## Activity
Write out again each line of the material below, unchanged, from the first one to the line that holds "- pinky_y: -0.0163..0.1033".

## Material to process

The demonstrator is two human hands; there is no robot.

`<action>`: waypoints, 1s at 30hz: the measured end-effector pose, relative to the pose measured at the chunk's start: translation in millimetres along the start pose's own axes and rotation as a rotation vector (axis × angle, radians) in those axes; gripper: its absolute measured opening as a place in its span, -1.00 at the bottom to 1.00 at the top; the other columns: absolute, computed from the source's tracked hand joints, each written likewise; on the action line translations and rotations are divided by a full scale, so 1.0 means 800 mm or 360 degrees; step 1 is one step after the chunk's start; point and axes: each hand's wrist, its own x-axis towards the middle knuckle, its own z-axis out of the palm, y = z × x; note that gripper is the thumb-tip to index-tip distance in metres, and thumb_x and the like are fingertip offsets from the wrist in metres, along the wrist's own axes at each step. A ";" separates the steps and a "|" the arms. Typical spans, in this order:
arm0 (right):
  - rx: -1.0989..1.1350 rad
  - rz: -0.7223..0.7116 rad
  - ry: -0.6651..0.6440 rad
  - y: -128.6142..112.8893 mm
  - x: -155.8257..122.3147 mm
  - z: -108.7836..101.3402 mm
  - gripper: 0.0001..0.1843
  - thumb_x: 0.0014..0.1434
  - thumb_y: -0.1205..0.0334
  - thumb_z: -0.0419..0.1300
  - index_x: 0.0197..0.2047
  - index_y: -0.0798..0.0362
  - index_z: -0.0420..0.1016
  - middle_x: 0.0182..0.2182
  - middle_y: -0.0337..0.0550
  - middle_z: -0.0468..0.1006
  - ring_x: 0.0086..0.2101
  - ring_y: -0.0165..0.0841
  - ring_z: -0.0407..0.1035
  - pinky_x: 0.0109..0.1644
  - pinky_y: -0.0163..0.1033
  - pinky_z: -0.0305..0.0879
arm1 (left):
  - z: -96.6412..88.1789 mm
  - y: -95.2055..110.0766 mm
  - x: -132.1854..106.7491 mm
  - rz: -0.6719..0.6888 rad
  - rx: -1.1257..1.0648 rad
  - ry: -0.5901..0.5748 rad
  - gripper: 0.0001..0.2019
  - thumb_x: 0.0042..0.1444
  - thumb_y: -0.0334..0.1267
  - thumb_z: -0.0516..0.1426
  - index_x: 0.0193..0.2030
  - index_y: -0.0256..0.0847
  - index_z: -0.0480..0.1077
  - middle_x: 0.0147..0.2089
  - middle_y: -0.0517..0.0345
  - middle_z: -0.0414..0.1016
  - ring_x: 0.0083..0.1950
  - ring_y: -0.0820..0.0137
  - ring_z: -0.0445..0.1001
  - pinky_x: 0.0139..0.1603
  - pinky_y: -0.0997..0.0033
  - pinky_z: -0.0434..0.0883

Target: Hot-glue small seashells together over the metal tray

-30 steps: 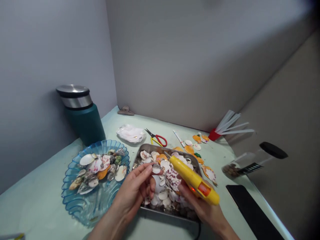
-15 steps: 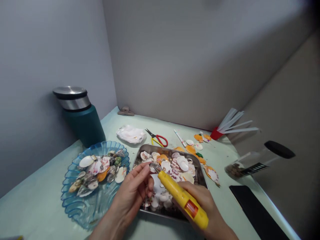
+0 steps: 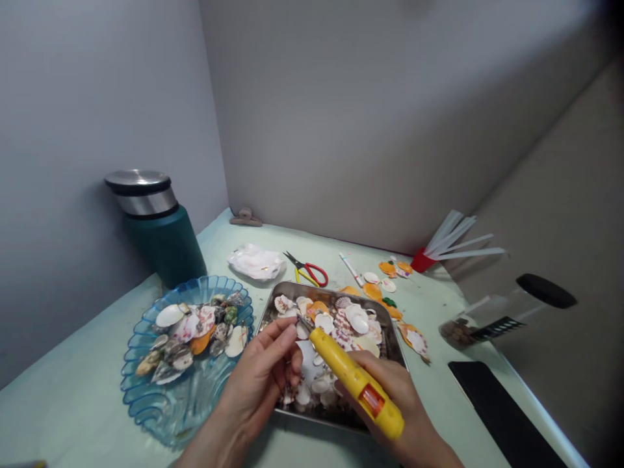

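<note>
My right hand point(image 3: 390, 383) is wrapped round a yellow hot glue gun point(image 3: 351, 374). Its metal nozzle points up and left, close to the fingertips of my left hand point(image 3: 266, 364). The left thumb and forefinger are pinched together; something tiny and dark shows at their tips, too small to name. Both hands are over a metal tray point(image 3: 397, 338) full of seashells point(image 3: 358, 318), white, purple-striped and orange. To the left, a blue scalloped plate point(image 3: 146, 403) holds more shells and small snail shells point(image 3: 221, 331).
Behind the tray lie scissors point(image 3: 312, 270) with red and yellow handles, a white plastic packet point(image 3: 256, 262) and a marker point(image 3: 351, 268). A teal bottle point(image 3: 166, 244) stands at left. On the right are orange shells point(image 3: 373, 290), a red cup of glue sticks point(image 3: 422, 260), a jar point(image 3: 480, 322) and a black phone point(image 3: 497, 403).
The glue gun's nozzle has shifted very slightly to the right and its rear end has risen a little. My left hand keeps its pinch almost in place.
</note>
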 end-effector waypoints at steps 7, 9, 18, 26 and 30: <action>0.0004 -0.0065 0.0059 -0.002 0.000 -0.001 -0.90 0.15 0.32 0.20 -0.22 0.04 0.45 -0.43 -0.21 0.59 -0.49 -0.35 0.48 -0.41 -0.34 0.29 | 0.000 -0.001 0.001 -0.0008 -0.0011 0.0002 -0.66 0.00 -0.15 0.30 -0.15 -0.22 0.34 -0.64 0.29 0.36 -0.65 0.57 0.23 -0.61 0.63 0.23; 0.0017 -0.0074 0.0073 -0.002 0.000 -0.001 -0.89 0.14 0.33 0.20 -0.22 0.04 0.45 -0.44 -0.22 0.59 -0.50 -0.35 0.48 -0.42 -0.34 0.30 | 0.000 -0.001 0.001 0.0007 -0.0021 -0.0016 -0.69 0.03 -0.15 0.28 -0.15 -0.22 0.35 -0.65 0.29 0.35 -0.65 0.57 0.22 -0.61 0.63 0.23; 0.0025 -0.0131 0.0094 0.000 -0.001 -0.001 -0.85 0.14 0.29 0.19 -0.17 0.02 0.45 -0.47 -0.18 0.60 -0.47 -0.28 0.51 -0.42 -0.30 0.35 | -0.002 0.000 0.002 0.0044 -0.0118 -0.0006 -0.70 0.01 -0.24 0.30 -0.13 -0.25 0.41 -0.62 0.30 0.33 -0.62 0.57 0.24 -0.59 0.61 0.27; 0.0017 -0.0192 0.0150 0.002 0.000 -0.002 -0.81 0.15 0.31 0.21 -0.13 -0.01 0.42 -0.40 -0.18 0.63 -0.46 -0.29 0.53 -0.39 -0.32 0.36 | -0.001 0.002 0.003 0.0061 -0.0203 0.0033 -0.68 -0.06 -0.31 0.34 -0.14 -0.29 0.43 -0.58 0.34 0.33 -0.61 0.60 0.26 -0.60 0.62 0.29; 0.0023 -0.0240 0.0170 -0.007 0.006 -0.004 -0.84 0.16 0.29 0.18 -0.14 0.00 0.42 -0.44 -0.19 0.63 -0.47 -0.28 0.54 -0.43 -0.34 0.36 | -0.004 0.000 0.004 0.0056 -0.0191 0.0011 -0.73 -0.01 -0.30 0.31 -0.17 -0.28 0.41 -0.59 0.32 0.35 -0.60 0.60 0.26 -0.59 0.63 0.28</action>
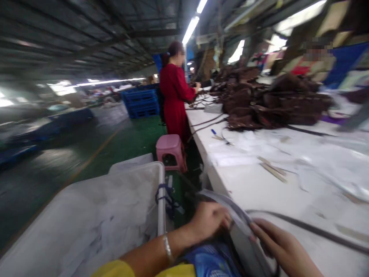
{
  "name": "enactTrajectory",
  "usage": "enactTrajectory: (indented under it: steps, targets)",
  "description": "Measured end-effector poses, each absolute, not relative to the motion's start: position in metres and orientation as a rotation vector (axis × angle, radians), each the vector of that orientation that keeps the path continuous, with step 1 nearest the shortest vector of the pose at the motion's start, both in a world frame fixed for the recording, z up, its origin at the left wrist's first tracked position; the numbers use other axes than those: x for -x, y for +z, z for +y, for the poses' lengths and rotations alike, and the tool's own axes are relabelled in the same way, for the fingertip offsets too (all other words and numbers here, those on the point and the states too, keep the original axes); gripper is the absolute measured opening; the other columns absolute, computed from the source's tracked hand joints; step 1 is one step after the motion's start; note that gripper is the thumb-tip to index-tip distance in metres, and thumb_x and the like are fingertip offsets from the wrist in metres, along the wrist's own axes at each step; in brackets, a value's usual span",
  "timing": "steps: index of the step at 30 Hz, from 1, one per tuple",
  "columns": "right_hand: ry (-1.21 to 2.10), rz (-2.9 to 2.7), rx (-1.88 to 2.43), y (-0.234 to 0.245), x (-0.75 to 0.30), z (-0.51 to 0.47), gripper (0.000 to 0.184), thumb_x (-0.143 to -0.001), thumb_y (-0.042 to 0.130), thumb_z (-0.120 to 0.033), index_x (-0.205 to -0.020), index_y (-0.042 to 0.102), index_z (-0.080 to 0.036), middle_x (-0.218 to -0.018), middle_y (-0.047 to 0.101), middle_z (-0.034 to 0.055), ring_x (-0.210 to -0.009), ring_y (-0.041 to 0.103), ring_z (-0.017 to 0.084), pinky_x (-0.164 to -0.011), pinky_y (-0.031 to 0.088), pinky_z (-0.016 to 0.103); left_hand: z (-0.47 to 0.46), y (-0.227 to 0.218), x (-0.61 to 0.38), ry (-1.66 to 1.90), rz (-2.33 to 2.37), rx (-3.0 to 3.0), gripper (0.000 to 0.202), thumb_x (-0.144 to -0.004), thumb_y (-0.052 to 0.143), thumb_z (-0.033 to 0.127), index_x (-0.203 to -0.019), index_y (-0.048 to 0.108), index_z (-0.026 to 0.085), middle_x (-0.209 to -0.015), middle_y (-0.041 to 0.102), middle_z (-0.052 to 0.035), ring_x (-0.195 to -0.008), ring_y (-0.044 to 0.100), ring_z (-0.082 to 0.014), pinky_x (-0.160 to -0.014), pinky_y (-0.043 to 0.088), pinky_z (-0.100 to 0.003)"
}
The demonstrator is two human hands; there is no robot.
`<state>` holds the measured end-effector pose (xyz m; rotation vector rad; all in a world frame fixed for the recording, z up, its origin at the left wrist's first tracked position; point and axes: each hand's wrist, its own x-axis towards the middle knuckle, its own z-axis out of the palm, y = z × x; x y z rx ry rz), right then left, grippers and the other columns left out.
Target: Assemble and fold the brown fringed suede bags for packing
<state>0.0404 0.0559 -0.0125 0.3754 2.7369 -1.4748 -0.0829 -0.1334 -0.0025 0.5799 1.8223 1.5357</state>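
In the lower middle is a grey and dark bag-like piece (241, 239) with a pale curved edge, blurred by motion and held at the table's near edge. My left hand (208, 220), with a silver bracelet at the wrist, has its fingers curled closed against the piece's left side. From the right, my right hand (278, 244) grips the other side, its thumb along the edge and the rest of the fingers partly hidden. A long dark strap (305, 224) runs from near the piece across the white table (245, 181).
At left stands a white bin (115, 177) with pale scraps. Ahead are a pink stool (169, 144) and a person in red (175, 86). On the table lie brown bags (259, 104), snips (223, 137) and plastic film (331, 154). Another person (308, 69) is across the table.
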Motion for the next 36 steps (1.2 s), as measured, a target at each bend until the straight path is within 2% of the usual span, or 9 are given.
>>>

## Finished exercise
The demonstrator is two human hands; there is no robot.

`<action>`: waypoints, 1s at 30hz: the measured end-effector pose, relative to the pose measured at the chunk's start: translation in millimetres along the start pose's own axes and rotation as a rotation vector (axis × angle, radians) in those axes; gripper: its absolute measured opening as a place in its span, -1.00 at the bottom to 1.00 at the top; the other columns: absolute, computed from the source's tracked hand joints, each written likewise; on the action line translations and rotations are divided by a full scale, so 1.0 means 800 mm or 360 degrees; step 1 is one step after the chunk's start; point and axes: each hand's wrist, its own x-axis towards the middle knuckle, its own z-axis out of the palm, y = z × x; note that gripper is the thumb-tip to index-tip distance in metres, and thumb_x and the like are fingertip offsets from the wrist in metres, along the wrist's own axes at each step. A ";" separates the steps and a "|" the arms. Typical spans, in this order:
arm0 (right):
  - rx: -1.0989..1.1350 rad
  - rz: -0.7223..0.7116 rad
  - ry: -0.6651..0.6440 rad
  - y: -128.6142..112.8893 mm
  - x: -155.8257..122.3147 mm
  - z: -108.7836..101.3402 mm
  - gripper: 0.0001..0.1843
  - thumb_x: 0.0014..0.1434
  - thumb_y: -0.1205..0.0334
  - thumb_z: -0.0419..0.1300
  - index_x: 0.0197..0.2047
  - index_y: -0.0798..0.0362
  - index_z: -0.0420..0.1016
  - middle_x: 0.0182..0.2182
  - middle_y: -0.0337..0.0550
  - middle_z: -0.0468..0.1006
  - ring_x: 0.0086..0.2101
  - ring_y: -0.0165..0.0841
  - ring_z: -0.0407..0.1035
  - pinky_x: 0.0109..0.1644
  - pinky_y: -0.0163..0.1033

The exercise is done, with nothing more to add.